Blavatsky argued that humanity had descended from a series of "Root Races", naming the fifth root race (out of seven) the Aryan Race. She thought that the Aryans originally came from Atlantis and described the Aryan races with the following words:

 

"The Aryan races, for instance, now varying from dark brown, almost black, red-brown-yellow, down to the whitest creamy colour, are yet all of one and the same stock -- the Fifth Root-Race -- and spring from one single progenitor, (...) who is said to have lived over 18,000,000 years ago, and also 850,000 years ago -- at the time of the sinking of the last remnants of the great continent of Atlantis."

 

Blavatsky used "Root Race" as a technical term to describe human evolution over the large time periods in her cosmology. However, she also claimed that there were modern non-Aryan peoples who were inferior to Aryans. She regularly contrasts "Aryan" with "Semitic" culture, to the detriment of the latter, asserting that Semitic peoples are an offshoot of Aryans who have become "degenerate in spirituality and perfected in materiality."

 

She also states that some peoples are "semi-animal creatures". These latter include "the Tasmanians, a portion of the Australians and a mountain tribe in China." There are also "considerable numbers of the mixed Lemuro-Atlantean peoples produced by various crossings with such semi-human stocks -- e.g., the wild men of Borneo, the Veddhas of Ceylon, most of the remaining Australians, Bushmen, Negritos, Andaman Islanders, etc."

 
Blavatsky connects physical race with spiritual attributes constantly throughout her works:

 

"Esoteric history teaches that idols and their worship died out with the Fourth Race, until the survivors of the hybrid races of the latter (Chinamen, African Negroes, &c.) gradually brought the worship back.
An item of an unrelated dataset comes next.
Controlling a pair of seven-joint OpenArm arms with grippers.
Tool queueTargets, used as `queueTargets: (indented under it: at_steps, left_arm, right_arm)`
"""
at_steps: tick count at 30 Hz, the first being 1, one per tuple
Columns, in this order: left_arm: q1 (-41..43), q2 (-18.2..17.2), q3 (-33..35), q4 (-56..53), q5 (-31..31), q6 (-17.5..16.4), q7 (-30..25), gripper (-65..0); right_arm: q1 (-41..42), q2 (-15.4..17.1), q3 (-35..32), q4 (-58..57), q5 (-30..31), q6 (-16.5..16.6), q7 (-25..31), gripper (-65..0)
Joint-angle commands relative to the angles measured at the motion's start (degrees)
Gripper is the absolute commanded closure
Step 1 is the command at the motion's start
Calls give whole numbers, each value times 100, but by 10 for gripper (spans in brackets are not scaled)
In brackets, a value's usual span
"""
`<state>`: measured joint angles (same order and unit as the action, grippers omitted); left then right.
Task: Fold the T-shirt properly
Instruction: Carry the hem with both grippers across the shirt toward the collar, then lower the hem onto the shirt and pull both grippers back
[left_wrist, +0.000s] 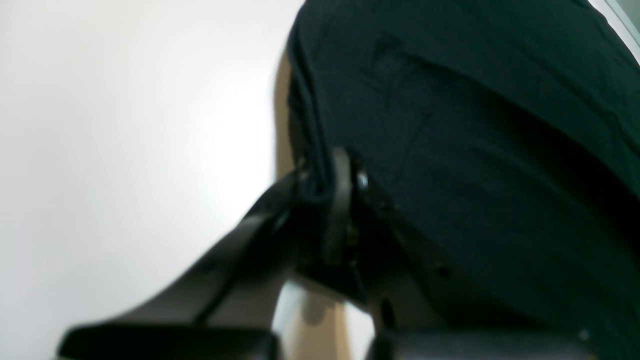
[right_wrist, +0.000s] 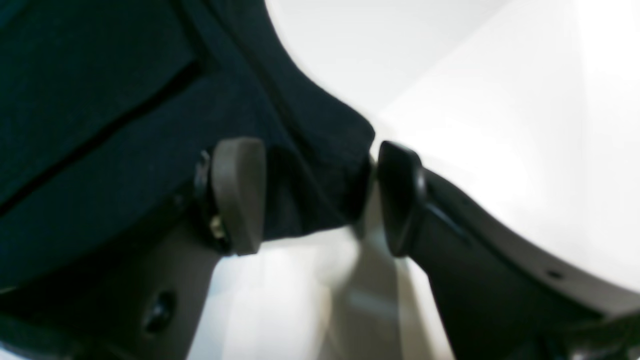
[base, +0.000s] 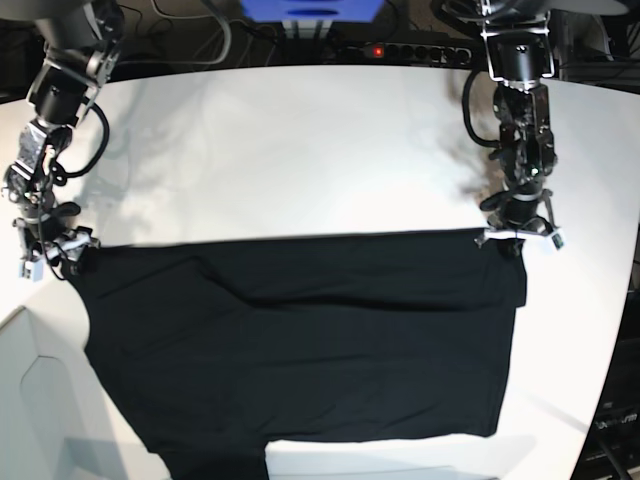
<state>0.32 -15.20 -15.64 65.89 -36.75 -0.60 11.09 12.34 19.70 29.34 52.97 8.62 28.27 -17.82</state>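
on the white desk (base: 300, 140), spread flat: black t-shirt (base: 300, 340), long top edge running side to side between both arms. left jaws (left_wrist: 325, 185) pinched shut on one top corner. right jaws (right_wrist: 320, 195) wide, standing around the other corner, cloth between them, not yet gripped.

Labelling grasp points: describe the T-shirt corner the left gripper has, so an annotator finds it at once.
Start from the white table in the base view; the black T-shirt lies spread across its near half. Follow the shirt's straight far edge to its end on that view's right. There the left gripper is shut on the corner, while at the opposite corner the right gripper stands open with cloth between its jaws.
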Motion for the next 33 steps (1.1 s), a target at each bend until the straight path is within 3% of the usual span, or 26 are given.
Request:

The Vedas countenance no idols; all the modern Hindu writings do."

 
"The intellectual difference between the Aryan and other civilized nations and such savages as the South Sea Islanders, is inexplicable on any other grounds. No amount of culture, nor generations of training amid civilization, could raise such human specimens as the Bushmen, the Veddhas of Ceylon, and some African tribes, to the same intellectual level as the Aryans, the Semites, and the Turanians so called. The 'sacred spark' is missing in them and it is they who are the only inferior races on the globe, now happily -- owing to the wise adjustment of nature which ever works in that direction -- fast dying out. Verily mankind is 'of one blood,' but not of the same essence. We are the hot-house, artificially quickened plants in nature, having in us a spark, which in them is latent."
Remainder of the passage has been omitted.